A triangle has vertices at the points 𝐴 one, one; 𝐵 three, one; and 𝐶 one, three. The image of this triangle under a transformation has vertices at the points 𝐴 prime which is negative one, negative one, 𝐵 prime which is negative one, negative three, and 𝐶 prime which is negative three, negative one. Which transformation has taken place?

So there are a couple of ways that we can answer this. One way is to sketch a diagram, so let’s do that. We need a simple set of coordinate axes. And we’re going to plot each point in turn. Point 𝐴 has coordinates one, one. So that’s here. Point 𝐵 lies at three, one which is here. And point 𝐶 is at one, three which is here. And so in fact, triangle 𝐴𝐵𝐶 is a right isosceles triangle. Let’s now plot the image of the triangle. We’re given the points 𝐴 prime which is negative one, negative one; that’s here. And so point 𝐴 is mapped onto 𝐴 prime. The vertex 𝐵 prime is negative one, negative three, which is here. So 𝐵 maps onto 𝐵 prime. And finally, we have 𝐶 prime, which is over here.
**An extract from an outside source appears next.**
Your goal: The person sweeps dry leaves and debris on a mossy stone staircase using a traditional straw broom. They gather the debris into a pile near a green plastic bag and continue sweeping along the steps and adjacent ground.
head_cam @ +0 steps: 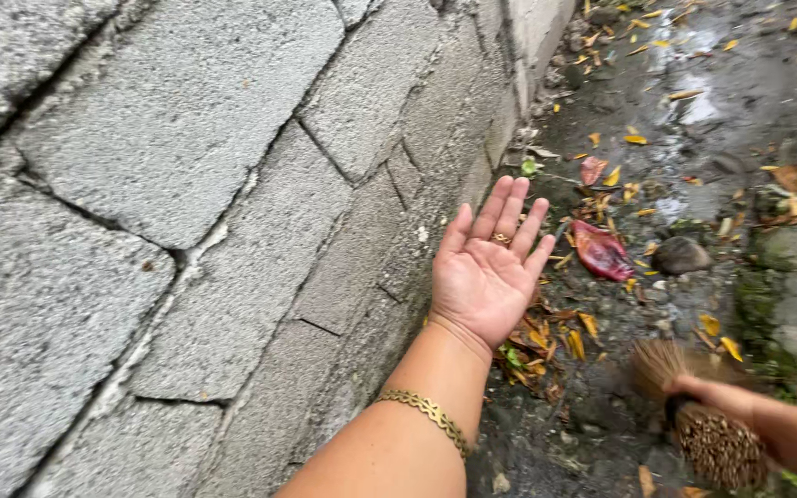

And so we have another right isosceles triangle in this quadrant here. Our job is to identify the transformation that’s taken place. So let’s list the transformations we know. The four similarity transformations that we know are reflections. The fl reminds us that we flip a shape in a mirror line. We have rotations where we turn the shape about a center. We then have translations, and the sl reminds us that this means we slide the shape, left or right and up or down. And finally, we have dilations or enlargements. The l reminds us that the dilation makes a shape bigger or smaller.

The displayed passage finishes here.